Segment Start: DATA EXTRACT
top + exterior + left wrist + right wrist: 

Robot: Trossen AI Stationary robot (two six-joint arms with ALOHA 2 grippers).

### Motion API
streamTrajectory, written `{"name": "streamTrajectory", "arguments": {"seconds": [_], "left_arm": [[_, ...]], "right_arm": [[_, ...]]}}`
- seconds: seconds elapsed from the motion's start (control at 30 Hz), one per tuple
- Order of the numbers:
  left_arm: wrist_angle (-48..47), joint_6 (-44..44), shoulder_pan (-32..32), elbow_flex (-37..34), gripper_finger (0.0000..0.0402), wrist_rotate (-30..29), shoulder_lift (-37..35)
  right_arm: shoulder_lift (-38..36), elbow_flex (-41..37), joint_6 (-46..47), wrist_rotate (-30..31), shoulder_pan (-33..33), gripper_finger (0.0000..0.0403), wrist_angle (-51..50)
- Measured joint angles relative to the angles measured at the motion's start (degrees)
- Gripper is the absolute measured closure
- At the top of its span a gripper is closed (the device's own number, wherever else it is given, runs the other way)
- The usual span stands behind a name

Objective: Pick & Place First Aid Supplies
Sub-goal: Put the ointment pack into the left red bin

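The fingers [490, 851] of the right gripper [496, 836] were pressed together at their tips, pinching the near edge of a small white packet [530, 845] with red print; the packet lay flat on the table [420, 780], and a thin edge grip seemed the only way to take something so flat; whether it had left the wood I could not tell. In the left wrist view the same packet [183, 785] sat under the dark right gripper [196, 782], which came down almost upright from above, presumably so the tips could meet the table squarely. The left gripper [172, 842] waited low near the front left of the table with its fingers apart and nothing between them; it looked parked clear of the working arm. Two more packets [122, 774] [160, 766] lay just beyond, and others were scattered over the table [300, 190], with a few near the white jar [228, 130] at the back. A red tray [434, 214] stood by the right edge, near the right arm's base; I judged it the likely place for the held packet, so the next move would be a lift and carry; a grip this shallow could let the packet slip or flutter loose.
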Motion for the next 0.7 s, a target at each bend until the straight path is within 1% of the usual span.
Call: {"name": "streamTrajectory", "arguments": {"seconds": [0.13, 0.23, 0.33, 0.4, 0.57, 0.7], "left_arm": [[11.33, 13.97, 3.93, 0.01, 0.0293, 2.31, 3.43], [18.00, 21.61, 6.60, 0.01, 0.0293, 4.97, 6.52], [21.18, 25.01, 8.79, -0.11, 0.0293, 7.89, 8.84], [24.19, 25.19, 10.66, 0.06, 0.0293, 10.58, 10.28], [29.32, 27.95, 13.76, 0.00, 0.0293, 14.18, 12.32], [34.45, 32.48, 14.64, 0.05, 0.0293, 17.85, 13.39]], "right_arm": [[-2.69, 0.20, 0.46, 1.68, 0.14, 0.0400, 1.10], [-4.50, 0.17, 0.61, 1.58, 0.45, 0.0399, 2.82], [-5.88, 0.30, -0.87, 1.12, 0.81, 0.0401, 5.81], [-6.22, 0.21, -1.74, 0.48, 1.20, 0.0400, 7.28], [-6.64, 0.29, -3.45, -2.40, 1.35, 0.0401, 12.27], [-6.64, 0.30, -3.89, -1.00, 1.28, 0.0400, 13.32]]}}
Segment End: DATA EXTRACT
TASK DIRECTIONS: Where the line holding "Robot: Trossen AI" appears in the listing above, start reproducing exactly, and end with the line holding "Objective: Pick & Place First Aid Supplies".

EXPECTED ANSWER:
Robot: Trossen AI Stationary robot (two six-joint arms with ALOHA 2 grippers).

### Motion API
streamTrajectory, written `{"name": "streamTrajectory", "arguments": {"seconds": [_], "left_arm": [[_, ...]], "right_arm": [[_, ...]]}}`
- seconds: seconds elapsed from the motion's start (control at 30 Hz), one per tuple
- Order of the numbers:
  left_arm: wrist_angle (-48..47), joint_6 (-44..44), shoulder_pan (-32..32), elbow_flex (-37..34), gripper_finger (0.0000..0.0402), wrist_rotate (-30..29), shoulder_lift (-37..35)
  right_arm: shoulder_lift (-38..36), elbow_flex (-41..37), joint_6 (-46..47), wrist_rotate (-30..31), shoulder_pan (-33..33), gripper_finger (0.0000..0.0403), wrist_angle (-51..50)
- Measured joint angles relative to the angles measured at the motion's start (degrees)
- Gripper is the absolute measured closure
- At the top of its span a gripper is closed (the device's own number, wherever else it is given, runs the other way)
- The usual span stands behind a name

Objective: Pick & Place First Aid Supplies

Nothing more is needed for this exercise.